The lines 13 and 14 form the instruction pipeline. The instruction pipeline is an array of registers that shift the data forward by one register on each clock cycle and these are the registers from which we operate our instructions from.

Register processing pipeline

Previously the float alu procedures were called based on the decoded instructions directly as shown below

            CASE decode(processor.instruction_pipeline(0)) is
                WHEN load =>
                    request_data_from_ram(ram_read_data_in, get_sigle_argument(used_instruction));
                WHEN add => 
                    add(float_alu, 
                        to_float(self.registers(get_arg1(used_instruction))), 
                        to_float(self.registers(get_arg2(used_instruction))));
                WHEN mpy =>
                    multiply(float_alu, 
                        to_float(self.registers(get_arg1(used_instruction))), 
                        to_float(self.registers(get_arg2(used_instruction))));
                ---

In order to process some data from memory, we were first loading the data onto a register and then the register contents were added, subtracted or multiplied together and lastly the data was pushed from register back to memory. The float alu could only reach the registers which needed to be interfaced to ram with separate instructions. If we were processing a stream of data we would need to interrupt the processing for loading new data onto the registers from ram.

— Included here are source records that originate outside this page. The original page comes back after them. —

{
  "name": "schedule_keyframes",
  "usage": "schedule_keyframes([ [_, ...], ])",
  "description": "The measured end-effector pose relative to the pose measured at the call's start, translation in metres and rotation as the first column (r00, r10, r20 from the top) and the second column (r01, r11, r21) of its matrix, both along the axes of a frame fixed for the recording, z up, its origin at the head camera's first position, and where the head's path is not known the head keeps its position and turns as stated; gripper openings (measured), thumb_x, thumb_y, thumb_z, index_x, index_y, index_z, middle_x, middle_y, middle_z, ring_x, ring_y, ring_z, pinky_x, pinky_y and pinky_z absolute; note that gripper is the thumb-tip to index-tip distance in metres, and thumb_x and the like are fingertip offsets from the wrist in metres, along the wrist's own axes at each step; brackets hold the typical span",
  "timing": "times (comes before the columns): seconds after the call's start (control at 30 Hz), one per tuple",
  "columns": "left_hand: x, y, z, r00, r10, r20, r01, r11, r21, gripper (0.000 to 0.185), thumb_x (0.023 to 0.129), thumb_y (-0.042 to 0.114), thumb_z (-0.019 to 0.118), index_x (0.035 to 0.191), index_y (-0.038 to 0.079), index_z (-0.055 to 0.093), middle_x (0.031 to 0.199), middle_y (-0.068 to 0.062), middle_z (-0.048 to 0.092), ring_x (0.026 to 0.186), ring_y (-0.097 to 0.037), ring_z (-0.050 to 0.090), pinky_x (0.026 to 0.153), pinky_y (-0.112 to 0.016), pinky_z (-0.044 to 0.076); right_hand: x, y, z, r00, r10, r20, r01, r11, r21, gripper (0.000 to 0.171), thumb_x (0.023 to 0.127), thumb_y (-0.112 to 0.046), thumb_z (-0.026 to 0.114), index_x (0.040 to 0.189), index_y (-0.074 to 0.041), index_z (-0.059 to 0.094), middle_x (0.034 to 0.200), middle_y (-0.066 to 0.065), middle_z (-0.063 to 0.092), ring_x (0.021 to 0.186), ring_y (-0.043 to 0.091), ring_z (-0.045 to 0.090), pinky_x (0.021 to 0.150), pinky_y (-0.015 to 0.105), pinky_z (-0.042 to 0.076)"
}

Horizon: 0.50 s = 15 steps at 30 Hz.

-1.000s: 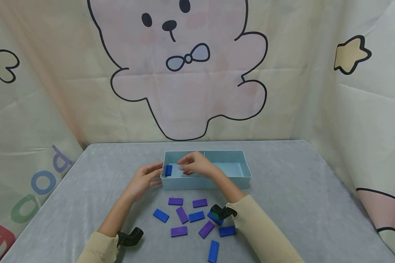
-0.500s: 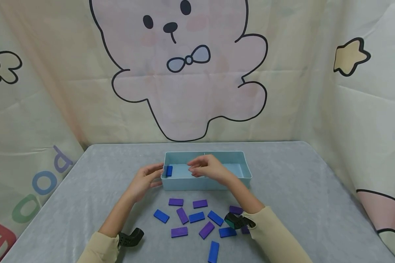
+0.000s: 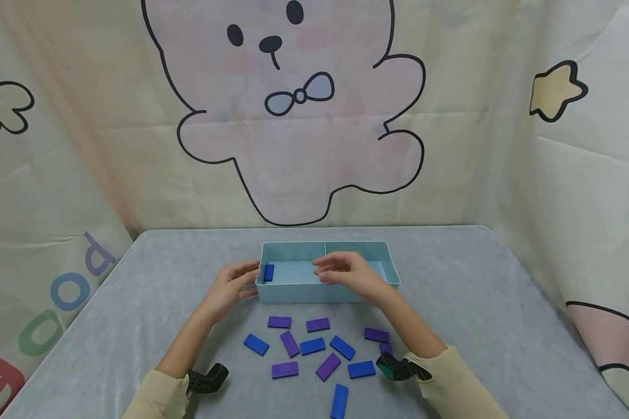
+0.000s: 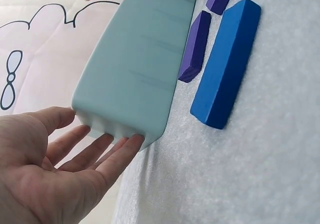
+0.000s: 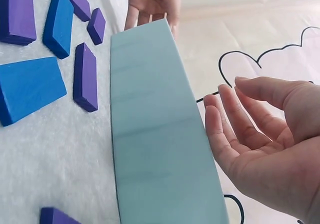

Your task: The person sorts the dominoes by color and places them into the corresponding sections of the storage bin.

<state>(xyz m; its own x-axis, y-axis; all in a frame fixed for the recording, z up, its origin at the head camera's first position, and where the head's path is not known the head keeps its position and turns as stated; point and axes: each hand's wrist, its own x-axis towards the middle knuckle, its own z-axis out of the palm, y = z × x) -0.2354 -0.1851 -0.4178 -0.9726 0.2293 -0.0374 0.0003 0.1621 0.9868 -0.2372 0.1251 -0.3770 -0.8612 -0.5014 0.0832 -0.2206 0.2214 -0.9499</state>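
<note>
A light blue two-compartment box (image 3: pixel 304 293) stands on the table, with one blue block (image 3: pixel 269 272) inside at its left end. My left hand (image 3: pixel 233 290) touches that left end; in the left wrist view its fingertips (image 4: pixel 131 143) rest on the end wall, extended rather than wrapped round it. Over the box, near the divider, hovers my right hand (image 3: pixel 353 274). Its fingers are loosely bent with nothing between them, as the right wrist view (image 5: pixel 270 139) confirms. In front of the box lie several purple blocks (image 3: pixel 285 370) and several blue blocks (image 3: pixel 313 346).
The grey cloth-covered table (image 3: pixel 188 256) extends on both sides of the box. A printed curtain (image 3: pixel 451 174) hangs behind it. Black wrist cameras (image 3: pixel 208 378) sit at both cuffs. Two purple blocks (image 3: pixel 376 334) lie close to the right forearm.
My right hand has moved right across the box, from the left compartment to near the divider. Purple blocks by the right forearm have come into view. The left hand stays in place.
</note>
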Motion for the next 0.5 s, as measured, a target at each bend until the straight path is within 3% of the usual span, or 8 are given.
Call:
schedule_keyframes([
  [0.13, 0.0, -0.001, 0.0, 1.0, 0.003, 0.003, -0.003, 1.0, 0.002, 0.052, 0.112, 0.017, 0.052, 0.155, -0.011, 0.042, 0.158, -0.032, 0.045, 0.141, -0.048, 0.052, 0.106, -0.053, 0.054, 0.005, 0.006, 0.001, 1.0, 0.003, 0.008, -0.004, 1.0, 0.002, 0.033, 0.107, -0.009, 0.06, 0.136, 0.006, 0.065, 0.129, 0.031, 0.068, 0.117, 0.048, 0.067, 0.094, 0.041, 0.062],
  [0.33, 0.001, -0.001, 0.0, 1.0, 0.004, 0.002, -0.004, 1.0, 0.002, 0.052, 0.112, 0.017, 0.053, 0.155, -0.011, 0.042, 0.158, -0.032, 0.045, 0.14, -0.048, 0.053, 0.106, -0.053, 0.054, 0.013, 0.015, 0.001, 1.0, 0.024, 0.018, -0.024, 0.999, 0.032, 0.037, 0.106, -0.013, 0.064, 0.138, 0.005, 0.063, 0.128, 0.025, 0.07, 0.113, 0.037, 0.07, 0.094, 0.049, 0.061],
  [0.5, 0.001, 0.0, 0.0, 1.0, 0.006, 0.003, -0.006, 1.0, -0.002, 0.052, 0.112, 0.016, 0.052, 0.155, -0.011, 0.042, 0.158, -0.032, 0.046, 0.14, -0.048, 0.053, 0.106, -0.053, 0.054, 0.016, 0.021, -0.004, 0.995, 0.092, 0.03, -0.093, 0.995, 0.03, 0.04, 0.105, -0.013, 0.065, 0.141, 0.004, 0.061, 0.131, 0.028, 0.068, 0.117, 0.045, 0.067, 0.093, 0.044, 0.06],
])
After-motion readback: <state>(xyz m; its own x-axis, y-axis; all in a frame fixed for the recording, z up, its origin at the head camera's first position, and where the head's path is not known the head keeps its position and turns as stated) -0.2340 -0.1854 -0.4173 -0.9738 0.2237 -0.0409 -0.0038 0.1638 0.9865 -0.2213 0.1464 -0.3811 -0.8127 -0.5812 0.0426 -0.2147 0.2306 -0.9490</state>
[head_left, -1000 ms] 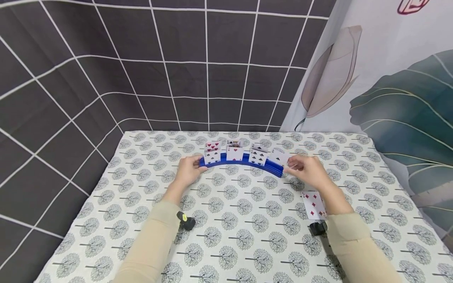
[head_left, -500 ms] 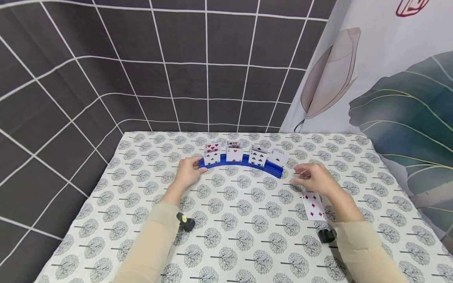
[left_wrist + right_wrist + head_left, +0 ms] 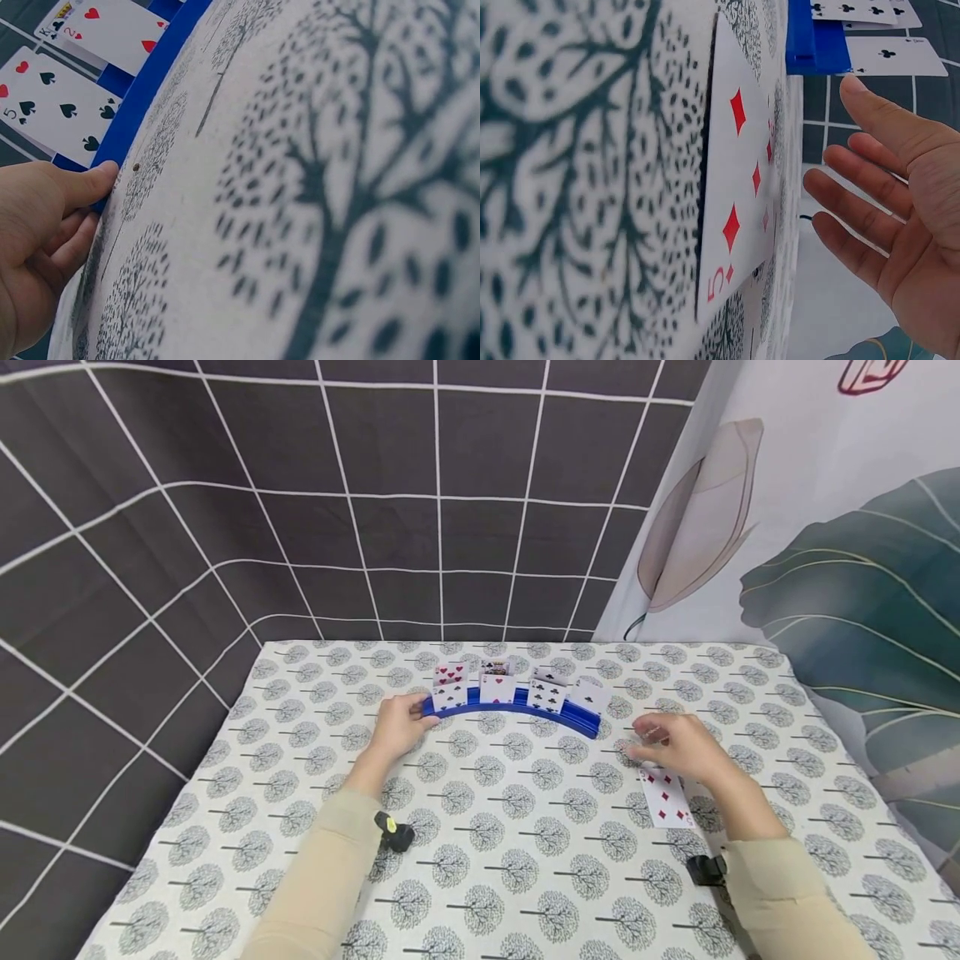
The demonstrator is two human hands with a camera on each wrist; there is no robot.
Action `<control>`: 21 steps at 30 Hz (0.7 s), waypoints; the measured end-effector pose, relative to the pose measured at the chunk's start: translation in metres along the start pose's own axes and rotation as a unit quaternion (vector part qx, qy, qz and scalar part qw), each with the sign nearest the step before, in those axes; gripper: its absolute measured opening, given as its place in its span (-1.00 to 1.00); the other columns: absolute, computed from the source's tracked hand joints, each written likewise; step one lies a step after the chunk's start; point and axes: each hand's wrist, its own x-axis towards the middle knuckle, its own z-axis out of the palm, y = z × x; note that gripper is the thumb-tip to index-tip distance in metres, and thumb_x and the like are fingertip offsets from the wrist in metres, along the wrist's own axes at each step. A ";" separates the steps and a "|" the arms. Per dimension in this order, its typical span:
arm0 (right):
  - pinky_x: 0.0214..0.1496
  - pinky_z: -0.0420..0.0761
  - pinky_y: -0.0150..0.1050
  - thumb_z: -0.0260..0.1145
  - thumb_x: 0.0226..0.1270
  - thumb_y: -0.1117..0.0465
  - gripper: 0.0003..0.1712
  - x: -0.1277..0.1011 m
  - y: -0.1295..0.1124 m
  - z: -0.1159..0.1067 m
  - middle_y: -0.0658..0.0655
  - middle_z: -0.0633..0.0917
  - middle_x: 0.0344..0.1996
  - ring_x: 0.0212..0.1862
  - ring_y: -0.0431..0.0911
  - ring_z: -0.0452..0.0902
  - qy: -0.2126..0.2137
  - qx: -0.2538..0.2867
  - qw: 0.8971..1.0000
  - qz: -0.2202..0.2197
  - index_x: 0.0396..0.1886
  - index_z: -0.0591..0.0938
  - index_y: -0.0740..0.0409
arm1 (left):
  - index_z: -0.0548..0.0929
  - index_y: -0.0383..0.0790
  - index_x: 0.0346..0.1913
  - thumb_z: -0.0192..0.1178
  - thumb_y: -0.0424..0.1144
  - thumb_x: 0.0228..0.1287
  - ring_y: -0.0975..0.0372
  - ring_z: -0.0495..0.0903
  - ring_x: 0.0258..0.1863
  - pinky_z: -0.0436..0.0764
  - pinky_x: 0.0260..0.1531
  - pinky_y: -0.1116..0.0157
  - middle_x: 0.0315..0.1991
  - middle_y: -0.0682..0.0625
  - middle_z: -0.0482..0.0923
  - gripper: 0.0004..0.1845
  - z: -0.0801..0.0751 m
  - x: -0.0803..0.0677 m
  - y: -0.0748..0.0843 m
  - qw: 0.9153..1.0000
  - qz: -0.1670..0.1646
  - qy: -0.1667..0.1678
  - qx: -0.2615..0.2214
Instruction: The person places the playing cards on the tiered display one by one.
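A curved blue playing card holder (image 3: 579,719) stands toward the back of the table with two rows of cards upright in it. My left hand (image 3: 395,724) grips its left end between thumb and fingers. In the left wrist view, the five of spades (image 3: 67,109) and two of hearts (image 3: 127,30) stand in the front. A card with a single club (image 3: 589,696) stands at the right end. My right hand (image 3: 681,746) is in the air right of the holder, fingers spread and palm bare. Just below it lies the five of diamonds (image 3: 666,799), face up.
A white cloth with a tree print (image 3: 480,852) covers the table. Behind it hangs a dark curtain with a white grid (image 3: 390,527); a leaf-patterned curtain (image 3: 847,585) hangs at the right. Each wrist wears a small black camera (image 3: 707,869).
My right hand has let go of the club card at the holder's right end and moved right and toward me, above the five of diamonds. The left hand stays on the holder.
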 end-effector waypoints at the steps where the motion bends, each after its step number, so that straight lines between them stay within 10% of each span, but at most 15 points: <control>1: -0.02 0.75 0.18 0.57 0.16 0.07 -0.40 -0.001 0.000 0.000 0.33 0.75 -0.10 -0.11 0.20 0.71 -0.001 -0.001 1.000 0.001 0.08 0.65 0.36 | 0.56 -0.45 0.26 0.46 -0.37 0.18 -0.09 0.69 0.06 0.72 0.09 0.22 0.10 -0.38 0.62 -0.42 0.000 0.000 0.000 1.000 0.000 0.000 0.000; 21: -0.01 0.72 0.17 0.67 -0.02 0.07 -0.30 -0.017 0.010 -0.003 0.23 0.76 -0.17 -0.17 0.08 0.68 0.000 -0.044 0.999 0.000 0.08 0.66 0.34 | 0.57 -0.47 0.23 0.47 -0.38 0.15 -0.10 0.70 0.03 0.73 0.07 0.21 0.06 -0.38 0.64 -0.43 0.001 0.001 -0.002 1.000 0.011 -0.003 -0.011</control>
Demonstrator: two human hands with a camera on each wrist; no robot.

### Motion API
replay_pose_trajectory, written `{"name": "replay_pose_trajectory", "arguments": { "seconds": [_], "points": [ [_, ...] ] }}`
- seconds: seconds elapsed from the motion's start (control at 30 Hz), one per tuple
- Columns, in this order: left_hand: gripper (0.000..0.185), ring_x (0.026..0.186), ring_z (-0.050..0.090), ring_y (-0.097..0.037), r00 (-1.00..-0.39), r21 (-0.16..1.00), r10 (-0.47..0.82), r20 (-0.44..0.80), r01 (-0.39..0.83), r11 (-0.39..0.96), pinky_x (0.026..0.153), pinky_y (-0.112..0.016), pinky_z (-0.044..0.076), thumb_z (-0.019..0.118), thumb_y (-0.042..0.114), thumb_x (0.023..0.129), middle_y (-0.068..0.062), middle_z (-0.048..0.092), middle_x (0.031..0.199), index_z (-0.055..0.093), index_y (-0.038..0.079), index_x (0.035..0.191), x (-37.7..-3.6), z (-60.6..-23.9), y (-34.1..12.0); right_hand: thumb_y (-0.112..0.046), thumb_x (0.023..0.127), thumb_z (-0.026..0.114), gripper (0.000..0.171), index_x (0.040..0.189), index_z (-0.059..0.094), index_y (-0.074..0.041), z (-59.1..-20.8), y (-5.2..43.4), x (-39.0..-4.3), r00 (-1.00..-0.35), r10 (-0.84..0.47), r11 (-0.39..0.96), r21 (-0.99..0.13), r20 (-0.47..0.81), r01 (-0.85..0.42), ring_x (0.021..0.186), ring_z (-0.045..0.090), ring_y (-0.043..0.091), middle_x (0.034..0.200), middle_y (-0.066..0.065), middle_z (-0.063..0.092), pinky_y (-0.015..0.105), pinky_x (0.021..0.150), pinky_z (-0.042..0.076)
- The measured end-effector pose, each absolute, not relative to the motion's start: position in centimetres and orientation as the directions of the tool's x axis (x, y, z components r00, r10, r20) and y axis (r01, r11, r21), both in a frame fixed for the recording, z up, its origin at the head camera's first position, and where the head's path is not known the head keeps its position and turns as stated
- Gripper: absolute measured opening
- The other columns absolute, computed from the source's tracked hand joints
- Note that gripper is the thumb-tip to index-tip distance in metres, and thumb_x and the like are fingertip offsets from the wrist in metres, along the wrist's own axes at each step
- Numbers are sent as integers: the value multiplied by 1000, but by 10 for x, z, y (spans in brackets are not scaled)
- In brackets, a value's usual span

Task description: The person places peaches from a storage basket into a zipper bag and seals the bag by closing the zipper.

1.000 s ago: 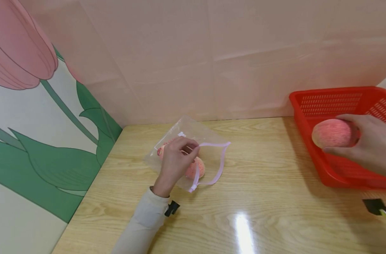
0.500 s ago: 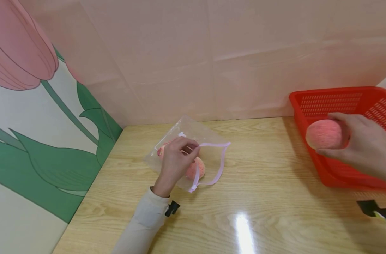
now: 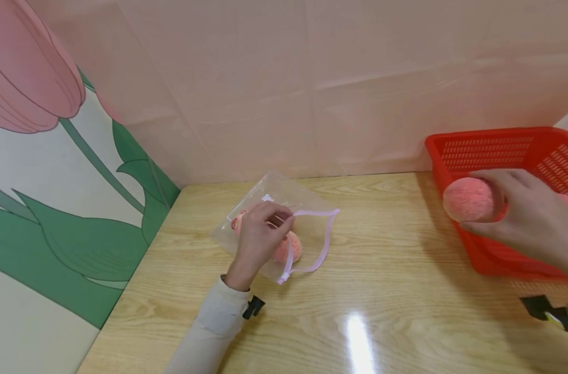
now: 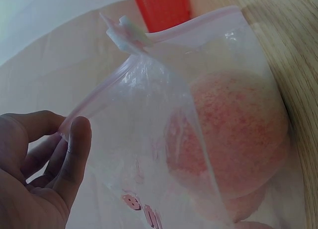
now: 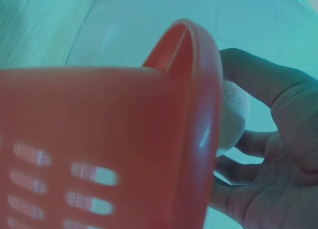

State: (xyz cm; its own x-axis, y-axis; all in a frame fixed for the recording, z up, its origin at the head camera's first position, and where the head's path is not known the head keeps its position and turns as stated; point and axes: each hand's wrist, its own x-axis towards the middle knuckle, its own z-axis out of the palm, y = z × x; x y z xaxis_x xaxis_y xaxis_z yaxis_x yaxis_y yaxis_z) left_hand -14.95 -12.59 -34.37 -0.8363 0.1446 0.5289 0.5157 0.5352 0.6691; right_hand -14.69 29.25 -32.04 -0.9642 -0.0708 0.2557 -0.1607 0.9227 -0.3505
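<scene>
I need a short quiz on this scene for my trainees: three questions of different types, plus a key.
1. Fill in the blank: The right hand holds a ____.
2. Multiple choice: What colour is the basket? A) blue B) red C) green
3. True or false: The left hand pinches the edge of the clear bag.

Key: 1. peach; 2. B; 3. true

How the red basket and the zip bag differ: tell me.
The basket is red with slotted walls; the bag is see-through and lilac-edged. The basket stands stiff; the bag lies slack, its mouth edge pinched by the left hand. Both are on the wooden table with pink fruit inside.
</scene>
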Motion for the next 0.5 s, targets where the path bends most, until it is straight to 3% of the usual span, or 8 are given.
{"name": "replay_pose_trajectory", "arguments": {
  "seconds": [0.27, 0.5],
  "points": [
    [6, 67, 71, -17, -833, 660, 149, 533, 519, 543, 62, -19, 59, 76, 6, 85, -9, 72, 84, 74, 5, 90, -149, -343, -125, -18, 62, 94, 99, 144, 40, -2, -316, 281, -145, -977, -95, 920, -358, 191, -159, 110, 36, 50, 133, 32, 42, 73, 77, 43],
    [5, 67, 71, -17, -839, 664, 149, 524, 512, 546, 63, -19, 59, 75, 6, 86, -9, 72, 84, 74, 5, 91, -148, -342, -125, -29, 63, 95, 98, 142, 42, -2, -317, 272, -146, -974, -153, 906, -372, 165, -205, 107, 46, 45, 128, 28, 51, 69, 81, 47]
  ]
}}
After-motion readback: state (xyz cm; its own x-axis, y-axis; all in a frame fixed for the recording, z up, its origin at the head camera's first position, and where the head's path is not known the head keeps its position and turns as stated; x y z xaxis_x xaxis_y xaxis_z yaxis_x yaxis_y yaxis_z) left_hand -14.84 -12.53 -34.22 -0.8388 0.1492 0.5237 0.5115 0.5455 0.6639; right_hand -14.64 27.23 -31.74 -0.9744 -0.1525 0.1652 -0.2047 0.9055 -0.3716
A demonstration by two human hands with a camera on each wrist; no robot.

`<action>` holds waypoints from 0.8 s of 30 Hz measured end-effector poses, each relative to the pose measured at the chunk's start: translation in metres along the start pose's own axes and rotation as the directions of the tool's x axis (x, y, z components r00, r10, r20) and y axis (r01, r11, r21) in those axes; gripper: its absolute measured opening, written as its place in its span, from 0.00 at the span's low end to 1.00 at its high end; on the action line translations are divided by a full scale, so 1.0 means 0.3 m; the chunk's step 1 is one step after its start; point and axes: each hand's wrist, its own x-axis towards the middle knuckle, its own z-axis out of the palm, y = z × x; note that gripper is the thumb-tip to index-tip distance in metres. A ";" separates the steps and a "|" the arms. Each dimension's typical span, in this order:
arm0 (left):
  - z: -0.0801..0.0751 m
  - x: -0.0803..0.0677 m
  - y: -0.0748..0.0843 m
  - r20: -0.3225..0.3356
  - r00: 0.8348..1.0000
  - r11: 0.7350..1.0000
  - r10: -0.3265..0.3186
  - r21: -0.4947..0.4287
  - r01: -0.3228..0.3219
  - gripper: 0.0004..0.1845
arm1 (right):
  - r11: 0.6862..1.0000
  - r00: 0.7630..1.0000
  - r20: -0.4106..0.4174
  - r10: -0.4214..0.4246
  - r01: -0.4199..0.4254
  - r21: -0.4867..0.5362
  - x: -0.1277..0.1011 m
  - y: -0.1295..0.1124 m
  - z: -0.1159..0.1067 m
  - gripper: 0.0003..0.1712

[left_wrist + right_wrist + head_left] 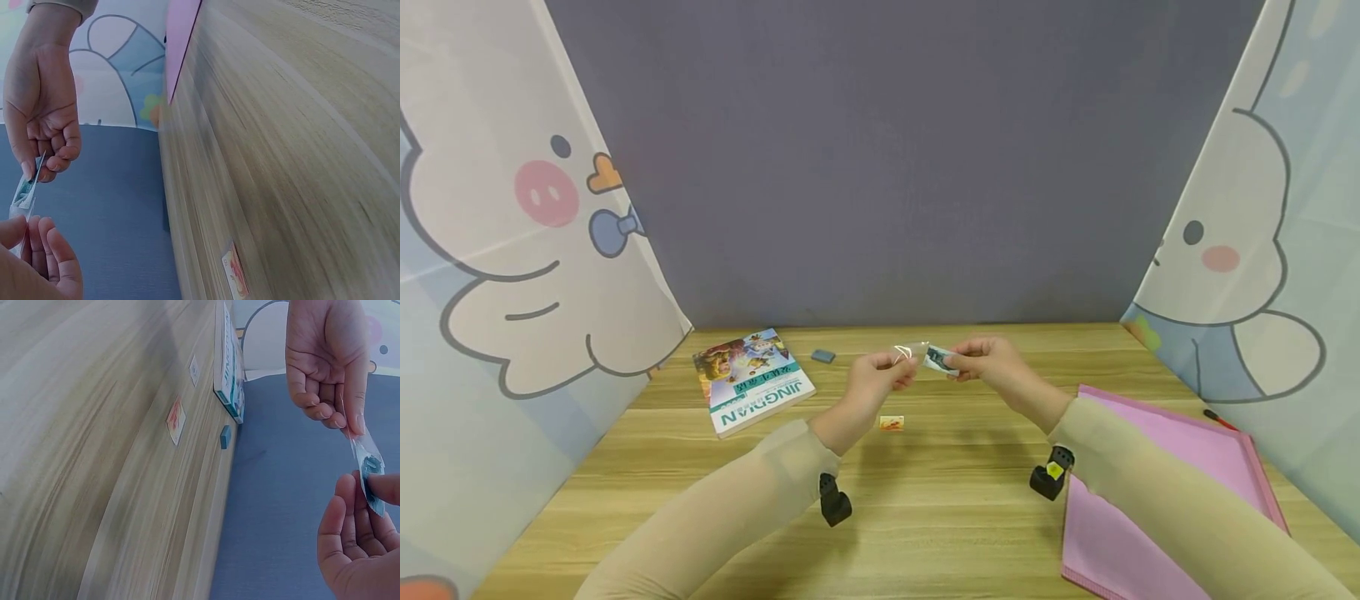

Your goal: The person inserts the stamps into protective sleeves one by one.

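Ahead of me, my left hand (880, 379) pinches a small clear plastic sleeve (912, 350) between thumb and fingers. Facing it, my right hand (988, 362) pinches a small teal-and-white, stamp-like card (938, 360) by its near end. In the right wrist view the teal card (373, 467) overlaps the mouth of the sleeve, and both hands are raised above the table. The left wrist view also has the card (25, 192) between the fingertips of the two hands. Below, an orange-and-white stamp-like card (892, 423) lies on the table.
A thick illustrated book (752, 382) lies at the left, with a small blue-grey block (823, 356) beside it. Another small pale card (194, 370) is on the wood. At the right sits a pink tray (1120, 533), under my forearm, near a red-and-black pen-like tool (1221, 419).
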 end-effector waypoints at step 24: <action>0.022 -0.020 0.014 0.027 0.999 0.995 0.019 0.094 -0.022 0.11 | 0.997 1.000 0.023 0.007 -0.005 -0.081 0.004 -0.004 -0.007 0.16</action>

To make our new processing pipeline run directly off of memory we just need to change the first decoding stage such that the instructions reference ram addresses instead of registers. To make it work we move the procedure calls for the float alu up a few instruction pipeline stages to where the data has been read from ram.

Memory processing pipeline

Since we now put the memory into the pipeline, the instruction processing gets split into two separate stages. In the first stage we request data from ram based on the decoded arguments and in the second part we feed the data from ram ports to the floating point alu directly as follows

            --stage 0
            CASE decode(processor.instruction_pipeline(0)) is
                WHEN add => 
                    request_data_from_ram(ram_read_data_in   , get_arg1(used_instruction));
                    request_data_from_ram(ram_read_2_data_in , get_arg2(used_instruction));
                WHEN sub => 
            ---
        
           --stage 2, -- memory is ready here
            CASE decode(processor.instruction_pipeline(2)) is
                WHEN add => 
                    add(float_alu 
                        to_float(get_ram_data(ram_read_data_out)) ,
                        to_float(get_ram_data(ram_read_2_data_out)));

In the other end of the pipeline when the alu is ready, the destination gets decoded and the data is written back to ram based on the decoded destination address.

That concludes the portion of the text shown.